Let’s begin our journey on the wickedly hot black sands of the Pacific shore with a profusion of sea birds and the nesting ground for endangered sea turtles. From the coast we would go through the mangrove swamps. These dense, bug-infested forests provide nesting grounds for many bird species, nurseries for fish and shelter for a wide variety of animals. Around every bend we feel the presence of the master of the ambush. Crouching hidden in the tall grass, cruising undetected just beneath the grey gossamer hull of my kayak, the gaping maw of the giant leviathan Crocodylus acutus (American crocodile).
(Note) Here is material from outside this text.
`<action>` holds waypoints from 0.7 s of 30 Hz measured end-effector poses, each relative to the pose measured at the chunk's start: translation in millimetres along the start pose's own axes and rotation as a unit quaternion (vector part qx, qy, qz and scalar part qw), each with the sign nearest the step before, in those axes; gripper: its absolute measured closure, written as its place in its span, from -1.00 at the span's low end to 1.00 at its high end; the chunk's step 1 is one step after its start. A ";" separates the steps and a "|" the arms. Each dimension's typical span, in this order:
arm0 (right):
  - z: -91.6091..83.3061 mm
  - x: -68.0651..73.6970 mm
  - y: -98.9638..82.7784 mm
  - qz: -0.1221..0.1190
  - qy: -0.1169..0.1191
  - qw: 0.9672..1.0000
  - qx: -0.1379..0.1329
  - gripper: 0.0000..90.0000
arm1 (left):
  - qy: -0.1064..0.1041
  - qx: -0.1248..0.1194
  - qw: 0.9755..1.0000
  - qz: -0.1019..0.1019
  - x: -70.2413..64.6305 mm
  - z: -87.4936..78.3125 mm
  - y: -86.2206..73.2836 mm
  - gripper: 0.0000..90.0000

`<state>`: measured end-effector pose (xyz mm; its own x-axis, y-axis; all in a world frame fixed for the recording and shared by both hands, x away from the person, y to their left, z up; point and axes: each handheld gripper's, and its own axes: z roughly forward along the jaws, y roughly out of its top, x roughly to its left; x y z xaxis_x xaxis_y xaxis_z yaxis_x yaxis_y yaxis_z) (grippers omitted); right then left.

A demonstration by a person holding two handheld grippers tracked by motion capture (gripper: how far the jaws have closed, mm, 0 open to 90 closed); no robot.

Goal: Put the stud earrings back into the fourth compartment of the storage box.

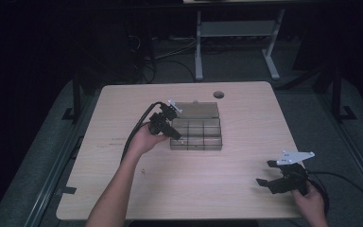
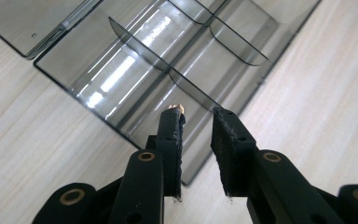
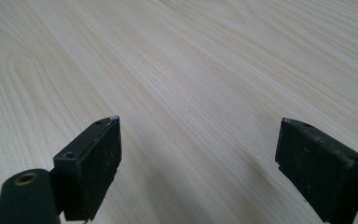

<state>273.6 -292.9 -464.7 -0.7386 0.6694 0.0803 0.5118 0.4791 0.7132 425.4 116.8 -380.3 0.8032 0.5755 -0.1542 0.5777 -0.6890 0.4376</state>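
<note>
Pale wood-grain table (image 1: pixel 217 184) fills the middle of a dim room, with dark floor around it and a white desk frame (image 1: pixel 236 33) beyond its far edge. Nearest the person, well to the right of the compartment box, the right gripper (image 1: pixel 270 178) is held low over bare wood, its jaws spread wide with nothing between them; the right gripper view shows the same wide gap above plain grain. A tiny yellowish object (image 1: pixel 143 171) lies on the table nearer than the box and to its left; it is too small to identify. Farther on, the smoky clear plastic compartment box (image 1: pixel 196 134) sits open near the table's centre, its lid (image 1: pixel 198 109) lying flat behind it. The left gripper (image 2: pixel 196 122) hangs over the box's left edge, jaws slightly apart, and a small glinting speck sits at the tip of one jaw; whether it is gripped cannot be told. A round hole (image 1: pixel 219 94) marks the table beyond the box.
</note>
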 end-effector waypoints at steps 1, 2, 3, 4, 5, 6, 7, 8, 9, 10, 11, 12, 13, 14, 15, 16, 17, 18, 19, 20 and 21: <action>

Next we cross a wide belt of high coastal forest, where huge trees reach up toward the sun, trunks whitened with lichens and covered with vines, making them very difficult to identify. Within the forest large “islands” or savannas, typified by coarse sandy soil, support a variety of grasses, bushy plants and small stands of slash pine. From here we ascend up through a transitional zone called “bocacosta,” featuring ferns, palms and large trees covered with vines.
Up we go into the mountains, scaling the 13,000-foot peak of Tajumulco volcano, the highest point in Central America. Here mist-enshrouded cloud forests and pine forests predominate.
Now on through the central Highlands and a series of inland plateaus and valleys, where pronounced wet and dry seasons and moderate temperatures favor forests of pine, juniper and cypress and a profusion of flowering herbaceous plants.
The alpine habitats of the Cuchumatanes is where we encounter cold pine forests and enchanting meadows of tussock grass, succulents and giant agaves. From here we begin a gradual descent into the vast lowland forests of the Yucatán. Our route takes us throughout three biosphere reserves: Montes Azules, Mayan and Calakmul.
As we move northward, rainfall diminishes and forests become dryer and less exuberant.
Approaching the end of our expedition, we pass through wide belts of deciduous and dry thorn forests which are desert-like, hot and arid.
From here to the northern coast, once again we find ourselves in hot mangrove swamps, the foraging ground for thousands of pink flamingos.
Finally, we reach the sand dunes and the blue waters of the Caribbean Sea. We are ready to take a dip in the ocean and paddle out to the coral reef. The reef itself is the result of tiny animals related to jellyfish building little shelters of calcium carbonate, one on top of another. After millions of years, these structures have become what is today a magnificent reef. The reef ecosystem is in many ways the marine equivalent to the rain forest; both are considered the Earth’s most productive life systems. The reef teems with its seemingly endless array of tiny, brightly hued tropical fish, squadrons of fierce-looking barracuda, meandering parrot fish and groupers, hair-raising hammerhead sharks and an occasional gentle manatee.
We end our journey standing on the sands of the Yucatán, gazing out at the ocean, the red sun looking as though it is melting into a molten sea of gold.